6.2.2 Multi-Dimensional Arrays and HDF5 Data Storage
|For Standard||RESQML v2.0.1|
Each element of a multi-dimensional array within a representation must have a well-defined 1D index, to allow elements to be uniquely referenced for properties, geometry, data storage or any other purposes, e.g., subrepresentations. The data ordering is uniquely specified at the representation level and this ordering is inherited by the array constructions for points and geometry.
- For a 2D array (N1 x N2) with indices I1=0,…,N1-1 and I2=0,…,N2-1, then the 1D index is I1+N1*I2.
- For a 3D array (N1 x N2 x N3) with indices I1=0,…,N1-1, I2=0,…,N2-1 and I3=0,…,N3-1, then the 1D index is I1+N1*I2+N1*N2*I3.
This ordering choice is sometimes called “fastest to slowest”, with the first index in the equation varying the fastest, and the last index varying the slowest. RESQML is not restricted to 3D arrays, for example, the “faces per cell” on an IJK grid follow a 4D (6 x NI x NJ x NK) array indexing.

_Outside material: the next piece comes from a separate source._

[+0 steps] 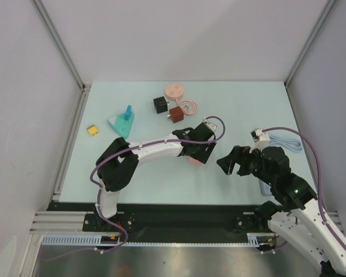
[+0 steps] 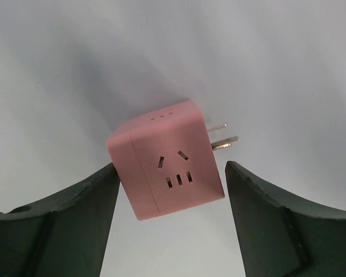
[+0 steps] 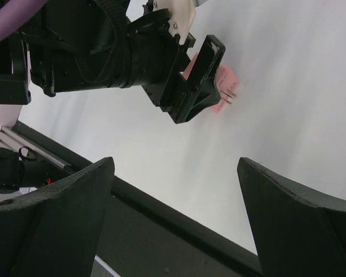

HDF5 Data Storage. When stored in HDF5, the data storage order is the RESQML index order. It is very important to understand this relationship between indexing and data storage within RESQML. Index order for the elements within a representation is specified by the schema documentation, and this data order is preserved in the HDF5 data storage. However, because of how the HDF5 array storage works, this means that an N1 x N2 RESQML array is stored as a N2*N1 HDF5 array (N1 fastest, N2 slowest). To avoid confusion, use of the words “first” and “last” needs to clearly distinguish between the RESQML index calculation and the HDF5 data storage context. The important point: when viewed as an equivalent 1D array, the HDF5 data storage ordering and the RESQML index ordering are identical.
NOTE: For a brief introduction on implementing HDF5 in RESQML, see 18 Appendix: HDF5 Implementation Overview .
Lattice Offsets. Geometry and properties use multi-dimensional lattice offset constructions for points and values, respectively. The ordering of the offsets follows the ordering of the indices in the multi-dimensional index calculation and hence is opposite to the ordering of the HDF5 data storage.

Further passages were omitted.